Während des Klageverfahrens änderte das FA seinen Bescheid über Körperschaftsteuer 1991 und Feststellung zum 31. Dezember 1991 nach § 47 Abs. 2 KStG 1991, zunächst ―unter Aufhebung des Vorbehalts der Nachprüfung― durch Bescheid vom 5. März 1997, sodann erneut durch Bescheid vom 30. Juni 1997, und setzte hierdurch das Einkommen jeweils herauf. In Einklang damit änderte das FA ―durch Bescheide vom 30. Juni 1997 und vom 14. Juli 1997― die Feststellungen des verbleibenden Verlustabzugs und des vortragsfähigen Gewerbeverlustes auf den 31. Dezember 1991. Die Klägerin beantragte hinsichtlich sämtlicher Änderungsbescheide, diese gemäß § 68 der Finanzgerichtsordnung (FGO a.F.) zum Gegenstand des Verfahrens zu machen; die Anträge ergingen gemäß § 68 Satz 2 FGO a. F. fristgemäß.

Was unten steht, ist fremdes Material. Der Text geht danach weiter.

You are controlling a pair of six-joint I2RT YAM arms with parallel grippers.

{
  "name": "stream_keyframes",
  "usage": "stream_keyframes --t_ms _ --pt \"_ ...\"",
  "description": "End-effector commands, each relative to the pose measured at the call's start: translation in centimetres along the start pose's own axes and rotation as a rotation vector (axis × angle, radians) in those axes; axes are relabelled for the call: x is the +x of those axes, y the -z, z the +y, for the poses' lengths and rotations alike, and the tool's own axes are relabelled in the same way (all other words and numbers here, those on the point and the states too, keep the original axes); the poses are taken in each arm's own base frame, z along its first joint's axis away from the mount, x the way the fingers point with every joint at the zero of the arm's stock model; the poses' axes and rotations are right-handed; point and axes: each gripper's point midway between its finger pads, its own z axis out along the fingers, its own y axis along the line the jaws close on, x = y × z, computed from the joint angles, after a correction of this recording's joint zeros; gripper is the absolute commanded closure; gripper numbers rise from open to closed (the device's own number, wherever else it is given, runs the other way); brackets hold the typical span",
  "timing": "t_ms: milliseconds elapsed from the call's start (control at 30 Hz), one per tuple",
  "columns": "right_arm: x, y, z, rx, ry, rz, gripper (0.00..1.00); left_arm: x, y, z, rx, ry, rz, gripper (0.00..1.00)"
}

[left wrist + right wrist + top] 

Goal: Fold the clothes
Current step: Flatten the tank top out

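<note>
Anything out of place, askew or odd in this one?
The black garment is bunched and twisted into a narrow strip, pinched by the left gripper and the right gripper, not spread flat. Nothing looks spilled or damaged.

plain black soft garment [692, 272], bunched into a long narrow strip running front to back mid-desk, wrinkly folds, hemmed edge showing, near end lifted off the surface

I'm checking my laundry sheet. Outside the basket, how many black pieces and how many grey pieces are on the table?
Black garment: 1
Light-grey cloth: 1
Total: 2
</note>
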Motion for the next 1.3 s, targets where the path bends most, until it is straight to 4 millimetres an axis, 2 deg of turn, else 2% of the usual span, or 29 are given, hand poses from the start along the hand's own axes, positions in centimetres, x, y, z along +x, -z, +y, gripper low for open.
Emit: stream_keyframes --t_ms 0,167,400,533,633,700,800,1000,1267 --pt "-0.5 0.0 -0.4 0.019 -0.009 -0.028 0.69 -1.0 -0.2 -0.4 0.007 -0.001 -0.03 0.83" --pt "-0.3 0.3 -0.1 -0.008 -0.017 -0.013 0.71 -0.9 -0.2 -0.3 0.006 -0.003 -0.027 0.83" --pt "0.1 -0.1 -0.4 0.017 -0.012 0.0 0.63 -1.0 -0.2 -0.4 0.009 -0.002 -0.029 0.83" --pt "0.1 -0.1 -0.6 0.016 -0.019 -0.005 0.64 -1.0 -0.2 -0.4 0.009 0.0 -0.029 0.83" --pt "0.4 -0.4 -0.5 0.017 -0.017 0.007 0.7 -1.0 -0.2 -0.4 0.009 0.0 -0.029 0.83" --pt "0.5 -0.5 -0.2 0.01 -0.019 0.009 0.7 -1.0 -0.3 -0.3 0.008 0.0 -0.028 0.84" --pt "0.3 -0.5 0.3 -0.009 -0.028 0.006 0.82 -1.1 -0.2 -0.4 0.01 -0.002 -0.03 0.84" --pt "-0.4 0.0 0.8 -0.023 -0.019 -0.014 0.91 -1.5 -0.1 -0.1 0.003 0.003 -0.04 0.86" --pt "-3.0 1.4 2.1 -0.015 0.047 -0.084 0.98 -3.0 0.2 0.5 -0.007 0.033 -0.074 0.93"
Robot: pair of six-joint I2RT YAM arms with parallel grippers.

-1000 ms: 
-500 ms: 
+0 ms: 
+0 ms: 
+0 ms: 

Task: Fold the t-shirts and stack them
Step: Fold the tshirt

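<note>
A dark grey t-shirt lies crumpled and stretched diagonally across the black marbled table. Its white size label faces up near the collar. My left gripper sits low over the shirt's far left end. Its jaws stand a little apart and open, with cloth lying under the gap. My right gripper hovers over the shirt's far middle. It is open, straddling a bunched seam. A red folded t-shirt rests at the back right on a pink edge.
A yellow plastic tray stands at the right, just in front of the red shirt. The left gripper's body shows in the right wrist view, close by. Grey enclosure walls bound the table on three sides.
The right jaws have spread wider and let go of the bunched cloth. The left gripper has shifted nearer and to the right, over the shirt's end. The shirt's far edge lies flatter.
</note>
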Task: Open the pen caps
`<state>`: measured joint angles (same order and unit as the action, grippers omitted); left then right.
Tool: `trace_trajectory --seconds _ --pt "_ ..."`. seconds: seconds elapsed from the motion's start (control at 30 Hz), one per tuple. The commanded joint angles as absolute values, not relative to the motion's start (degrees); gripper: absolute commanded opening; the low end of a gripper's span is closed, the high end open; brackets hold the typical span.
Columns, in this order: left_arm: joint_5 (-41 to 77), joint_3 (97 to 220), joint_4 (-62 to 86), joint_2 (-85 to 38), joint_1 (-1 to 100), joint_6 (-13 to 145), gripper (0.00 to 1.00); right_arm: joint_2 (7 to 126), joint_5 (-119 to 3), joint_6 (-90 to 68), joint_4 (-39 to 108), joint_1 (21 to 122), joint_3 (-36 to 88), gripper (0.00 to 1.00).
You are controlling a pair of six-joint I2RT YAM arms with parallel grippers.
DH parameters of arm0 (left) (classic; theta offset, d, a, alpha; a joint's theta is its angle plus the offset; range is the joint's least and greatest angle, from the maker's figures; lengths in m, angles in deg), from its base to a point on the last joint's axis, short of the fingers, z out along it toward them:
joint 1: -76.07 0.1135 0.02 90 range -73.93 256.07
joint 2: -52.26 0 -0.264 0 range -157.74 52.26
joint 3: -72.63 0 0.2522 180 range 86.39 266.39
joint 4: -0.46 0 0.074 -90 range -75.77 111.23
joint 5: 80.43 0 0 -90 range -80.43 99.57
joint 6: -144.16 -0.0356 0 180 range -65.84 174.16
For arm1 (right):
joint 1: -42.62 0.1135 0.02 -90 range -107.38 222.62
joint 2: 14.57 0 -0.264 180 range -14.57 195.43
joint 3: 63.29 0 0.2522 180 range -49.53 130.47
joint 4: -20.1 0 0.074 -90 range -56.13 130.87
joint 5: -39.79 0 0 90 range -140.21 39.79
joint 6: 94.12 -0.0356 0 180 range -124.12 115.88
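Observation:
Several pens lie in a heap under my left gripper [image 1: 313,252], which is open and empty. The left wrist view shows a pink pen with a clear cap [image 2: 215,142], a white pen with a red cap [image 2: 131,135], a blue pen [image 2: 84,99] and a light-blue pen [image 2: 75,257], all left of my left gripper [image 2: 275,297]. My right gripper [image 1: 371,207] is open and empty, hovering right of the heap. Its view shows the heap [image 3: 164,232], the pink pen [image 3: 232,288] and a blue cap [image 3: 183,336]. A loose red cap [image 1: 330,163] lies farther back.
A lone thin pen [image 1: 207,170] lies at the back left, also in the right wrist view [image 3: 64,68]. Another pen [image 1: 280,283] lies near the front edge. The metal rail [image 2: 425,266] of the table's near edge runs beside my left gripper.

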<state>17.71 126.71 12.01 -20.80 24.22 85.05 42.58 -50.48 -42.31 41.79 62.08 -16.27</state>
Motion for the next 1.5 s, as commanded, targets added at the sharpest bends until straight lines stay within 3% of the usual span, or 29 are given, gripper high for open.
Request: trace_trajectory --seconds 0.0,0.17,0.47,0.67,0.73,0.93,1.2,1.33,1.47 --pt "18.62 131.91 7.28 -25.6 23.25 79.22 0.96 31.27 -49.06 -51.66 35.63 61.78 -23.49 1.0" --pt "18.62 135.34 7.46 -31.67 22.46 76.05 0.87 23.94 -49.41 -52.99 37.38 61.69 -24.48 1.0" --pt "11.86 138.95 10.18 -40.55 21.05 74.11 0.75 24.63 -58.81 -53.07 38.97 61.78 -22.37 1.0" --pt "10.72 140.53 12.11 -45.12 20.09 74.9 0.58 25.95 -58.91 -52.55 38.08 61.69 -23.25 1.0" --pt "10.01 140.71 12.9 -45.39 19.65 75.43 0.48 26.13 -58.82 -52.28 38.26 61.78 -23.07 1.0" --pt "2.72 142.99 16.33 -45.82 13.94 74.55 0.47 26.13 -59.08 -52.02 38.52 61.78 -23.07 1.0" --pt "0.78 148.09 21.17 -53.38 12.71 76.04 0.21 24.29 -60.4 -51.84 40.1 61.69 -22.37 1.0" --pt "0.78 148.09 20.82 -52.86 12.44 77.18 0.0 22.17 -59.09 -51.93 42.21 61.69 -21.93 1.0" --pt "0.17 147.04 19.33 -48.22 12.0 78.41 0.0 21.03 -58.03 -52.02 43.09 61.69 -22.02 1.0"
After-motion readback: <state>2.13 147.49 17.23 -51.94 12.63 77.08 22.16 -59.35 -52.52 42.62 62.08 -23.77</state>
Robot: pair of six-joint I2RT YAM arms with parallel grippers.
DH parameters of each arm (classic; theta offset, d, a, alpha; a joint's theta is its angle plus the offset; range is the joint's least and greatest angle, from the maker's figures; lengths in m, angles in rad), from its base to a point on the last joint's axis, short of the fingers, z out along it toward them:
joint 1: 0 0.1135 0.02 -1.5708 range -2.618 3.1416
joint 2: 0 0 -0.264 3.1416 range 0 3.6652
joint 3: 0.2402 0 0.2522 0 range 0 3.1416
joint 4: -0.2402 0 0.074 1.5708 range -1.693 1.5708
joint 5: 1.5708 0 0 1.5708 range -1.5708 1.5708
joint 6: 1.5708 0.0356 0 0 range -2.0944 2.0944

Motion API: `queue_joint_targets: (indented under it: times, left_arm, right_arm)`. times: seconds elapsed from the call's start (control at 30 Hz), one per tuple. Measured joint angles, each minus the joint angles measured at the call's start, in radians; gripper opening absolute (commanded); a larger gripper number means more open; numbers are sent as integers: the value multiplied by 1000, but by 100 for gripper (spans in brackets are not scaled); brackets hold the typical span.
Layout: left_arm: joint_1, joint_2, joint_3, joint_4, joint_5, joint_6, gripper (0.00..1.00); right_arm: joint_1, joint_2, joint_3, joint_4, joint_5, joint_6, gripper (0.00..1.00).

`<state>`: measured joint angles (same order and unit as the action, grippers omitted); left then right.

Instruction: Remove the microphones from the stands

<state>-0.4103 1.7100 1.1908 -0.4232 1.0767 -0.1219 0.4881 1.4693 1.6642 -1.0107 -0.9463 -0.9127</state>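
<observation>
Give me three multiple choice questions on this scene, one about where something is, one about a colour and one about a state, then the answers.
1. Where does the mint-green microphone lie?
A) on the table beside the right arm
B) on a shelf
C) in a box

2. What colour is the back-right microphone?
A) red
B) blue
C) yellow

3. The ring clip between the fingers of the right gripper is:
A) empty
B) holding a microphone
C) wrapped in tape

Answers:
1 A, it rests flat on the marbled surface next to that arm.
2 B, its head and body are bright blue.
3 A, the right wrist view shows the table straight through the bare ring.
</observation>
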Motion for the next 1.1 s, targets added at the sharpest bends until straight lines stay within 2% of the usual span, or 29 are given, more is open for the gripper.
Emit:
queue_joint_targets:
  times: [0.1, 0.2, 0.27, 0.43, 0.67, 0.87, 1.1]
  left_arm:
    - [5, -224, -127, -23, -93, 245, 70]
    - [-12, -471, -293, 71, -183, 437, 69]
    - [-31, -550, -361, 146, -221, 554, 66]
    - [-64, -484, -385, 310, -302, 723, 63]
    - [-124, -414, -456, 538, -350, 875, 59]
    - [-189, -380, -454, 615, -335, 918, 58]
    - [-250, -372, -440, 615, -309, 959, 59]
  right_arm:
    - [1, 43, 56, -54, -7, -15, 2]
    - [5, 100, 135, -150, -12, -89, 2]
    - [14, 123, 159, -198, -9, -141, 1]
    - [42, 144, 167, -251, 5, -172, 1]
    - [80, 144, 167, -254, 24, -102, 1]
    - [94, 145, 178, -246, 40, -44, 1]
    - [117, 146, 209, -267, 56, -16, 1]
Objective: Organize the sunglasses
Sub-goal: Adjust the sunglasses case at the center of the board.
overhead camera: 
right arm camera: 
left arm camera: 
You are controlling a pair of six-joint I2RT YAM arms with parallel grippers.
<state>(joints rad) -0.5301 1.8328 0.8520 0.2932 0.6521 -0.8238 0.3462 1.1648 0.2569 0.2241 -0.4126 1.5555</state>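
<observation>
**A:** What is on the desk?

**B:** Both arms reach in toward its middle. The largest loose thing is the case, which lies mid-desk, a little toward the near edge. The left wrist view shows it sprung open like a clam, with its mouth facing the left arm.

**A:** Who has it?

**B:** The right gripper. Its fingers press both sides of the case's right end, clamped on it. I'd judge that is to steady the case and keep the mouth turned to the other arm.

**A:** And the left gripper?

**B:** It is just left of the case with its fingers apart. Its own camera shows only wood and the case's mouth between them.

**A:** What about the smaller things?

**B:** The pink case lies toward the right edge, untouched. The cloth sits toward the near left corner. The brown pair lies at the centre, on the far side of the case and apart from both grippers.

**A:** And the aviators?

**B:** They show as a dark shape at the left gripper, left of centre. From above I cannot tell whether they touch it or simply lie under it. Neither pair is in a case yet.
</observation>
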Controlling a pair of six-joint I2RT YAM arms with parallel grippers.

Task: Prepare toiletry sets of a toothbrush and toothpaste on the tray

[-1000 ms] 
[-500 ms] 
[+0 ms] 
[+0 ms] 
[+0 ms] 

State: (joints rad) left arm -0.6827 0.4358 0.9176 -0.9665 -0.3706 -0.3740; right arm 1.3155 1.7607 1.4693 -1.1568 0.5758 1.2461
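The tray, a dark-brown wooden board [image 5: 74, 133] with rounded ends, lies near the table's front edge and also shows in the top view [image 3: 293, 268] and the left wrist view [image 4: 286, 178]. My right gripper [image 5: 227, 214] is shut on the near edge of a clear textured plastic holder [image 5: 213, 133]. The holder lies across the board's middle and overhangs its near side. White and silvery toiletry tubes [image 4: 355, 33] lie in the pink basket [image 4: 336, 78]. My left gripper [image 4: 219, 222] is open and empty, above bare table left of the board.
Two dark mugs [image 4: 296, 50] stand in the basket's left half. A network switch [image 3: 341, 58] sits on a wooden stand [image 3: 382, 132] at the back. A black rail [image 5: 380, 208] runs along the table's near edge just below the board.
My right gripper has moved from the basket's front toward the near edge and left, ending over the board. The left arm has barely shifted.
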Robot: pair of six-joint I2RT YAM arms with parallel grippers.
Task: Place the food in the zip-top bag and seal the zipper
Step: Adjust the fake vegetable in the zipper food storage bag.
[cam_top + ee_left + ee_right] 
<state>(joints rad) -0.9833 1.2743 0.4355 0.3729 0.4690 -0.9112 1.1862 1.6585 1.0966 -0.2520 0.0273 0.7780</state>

Die Klage blieb erfolglos. Das Finanzgericht (FG) hielt sie, soweit mit ihr die Änderung des Körperschaftsteuerbescheides 1991 begehrt wurde, für unzulässig, im Übrigen für unbegründet. Sein Urteil ist in Entscheidungen der Finanzgerichte (EFG) 2001, 1238 auszugsweise wiedergegeben.

Ihre Revision stützt die Klägerin auf Verletzung formellen und materiellen Rechts.

Sie beantragt, das FG-Urteil aufzuheben und

1. den verbleibenden Verlustabzug auf den 31. Dezember 1991 unter Abänderung des Bescheids i.d.F. vom 30. Juni 1997 auf 38 593 980 DM festzustellen,

2. den vortragsfähigen Gewerbeverlust auf den 31. Dezember 1991 unter Abänderung des Bescheids i.d.F. vom 14. Juli 1997 auf 38 020 624 DM festzustellen und

3. den Körperschaftsteuerbescheid 1991 i.d.F. vom 30. Juni 1997 zu ändern und das zu versteuernde Einkommen auf 4 086 437 DM festzustellen.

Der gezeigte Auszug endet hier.